Scrapers are a powerful tool in the DocIntel arsenal. They can be used to automatically collect information for you. Scrapers can be configured to fit your specific needs, and DocIntel comes with pre-defined scrapers to make your setup easy.

Basically, Scrapers are automated programs that collect information from the web, including from private websites or API. When you use a scraper, you don’t have to spend time manually copying and pasting data from various sources. Instead, you can program a scraper to do that for you. Scrapers can be configured in many different ways depending on what kind of data source you want to collect.

How to collect web pages?

To scrape web pages, such as blog post by cybersecurity companies, you need to configure the readability scraper. The readability scraper is a default scraper that uses Google Chrome to visit the website, extrac the content and generate the document to add into docintel.

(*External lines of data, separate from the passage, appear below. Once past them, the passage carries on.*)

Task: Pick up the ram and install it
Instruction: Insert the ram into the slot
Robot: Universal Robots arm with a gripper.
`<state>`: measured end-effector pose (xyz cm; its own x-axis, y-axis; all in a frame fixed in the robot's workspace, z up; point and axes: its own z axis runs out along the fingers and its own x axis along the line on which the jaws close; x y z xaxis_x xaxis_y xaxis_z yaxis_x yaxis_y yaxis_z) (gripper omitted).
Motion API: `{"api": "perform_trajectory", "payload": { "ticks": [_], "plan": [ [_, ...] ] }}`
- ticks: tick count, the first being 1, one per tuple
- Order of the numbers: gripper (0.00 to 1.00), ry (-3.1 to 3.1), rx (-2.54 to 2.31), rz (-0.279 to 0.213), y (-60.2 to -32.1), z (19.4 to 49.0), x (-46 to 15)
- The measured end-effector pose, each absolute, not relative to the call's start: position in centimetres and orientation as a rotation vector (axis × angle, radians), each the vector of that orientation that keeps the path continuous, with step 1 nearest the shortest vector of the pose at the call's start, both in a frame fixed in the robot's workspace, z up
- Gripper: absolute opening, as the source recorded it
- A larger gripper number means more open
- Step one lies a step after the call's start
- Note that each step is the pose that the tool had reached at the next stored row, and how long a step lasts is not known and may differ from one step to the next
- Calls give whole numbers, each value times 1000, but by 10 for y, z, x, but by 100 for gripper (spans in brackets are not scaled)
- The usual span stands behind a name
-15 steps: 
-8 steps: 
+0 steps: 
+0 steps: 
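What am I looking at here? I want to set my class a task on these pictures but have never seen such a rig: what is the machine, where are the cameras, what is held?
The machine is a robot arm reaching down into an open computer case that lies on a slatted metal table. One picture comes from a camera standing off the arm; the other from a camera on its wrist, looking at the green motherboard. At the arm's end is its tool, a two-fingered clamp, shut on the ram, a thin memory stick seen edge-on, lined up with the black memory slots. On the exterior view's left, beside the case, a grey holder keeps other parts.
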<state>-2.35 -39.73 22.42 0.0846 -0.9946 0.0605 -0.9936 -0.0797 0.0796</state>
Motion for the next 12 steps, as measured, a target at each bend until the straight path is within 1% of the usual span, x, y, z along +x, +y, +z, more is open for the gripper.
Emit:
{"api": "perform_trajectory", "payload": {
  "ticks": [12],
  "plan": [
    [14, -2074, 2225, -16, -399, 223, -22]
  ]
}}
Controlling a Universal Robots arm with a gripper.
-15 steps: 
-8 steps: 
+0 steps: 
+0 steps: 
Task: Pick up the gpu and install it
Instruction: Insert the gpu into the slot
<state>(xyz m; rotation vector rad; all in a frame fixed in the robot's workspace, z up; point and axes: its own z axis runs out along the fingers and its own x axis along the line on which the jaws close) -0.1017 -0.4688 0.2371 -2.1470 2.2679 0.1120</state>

To install the readability scraper, follow the steps:

go to the administration menu on the left, and click on Scrapers.
Click on the button install, on the top right
Select Readability
Enable the scraper
You can optionally override some of the settings. For this use case, we do not recommend you to change the default values.
Click install to finalize the setup

Now, DocIntel is configured to be able to process web urls. It means that DocIntel understands urls for the automated collection.

To collect a blog post and have it processed, follow the steps:

Go to Documents, then Upload or submit in the left menu
Put the URL of to the blog post in the “Provide URLs” text area
Click Submit URLs

That’s it. The URL is now submitted, will be ingested in the background, by the newly created scraper, then be processed by the document analyzer, and last be available for you to review and register.

As we can see, the URL first appears in the ingestion list (below the pending list, as seen when you click on Documents then View pending in the left menu).

Then, when ingested by the scraper, the document is moved to the pending list.

Then, when analyzed, the document is ready for the registration process.

You can review the meta-data and extracted observables, and then enjoy the content now available in DocIntel.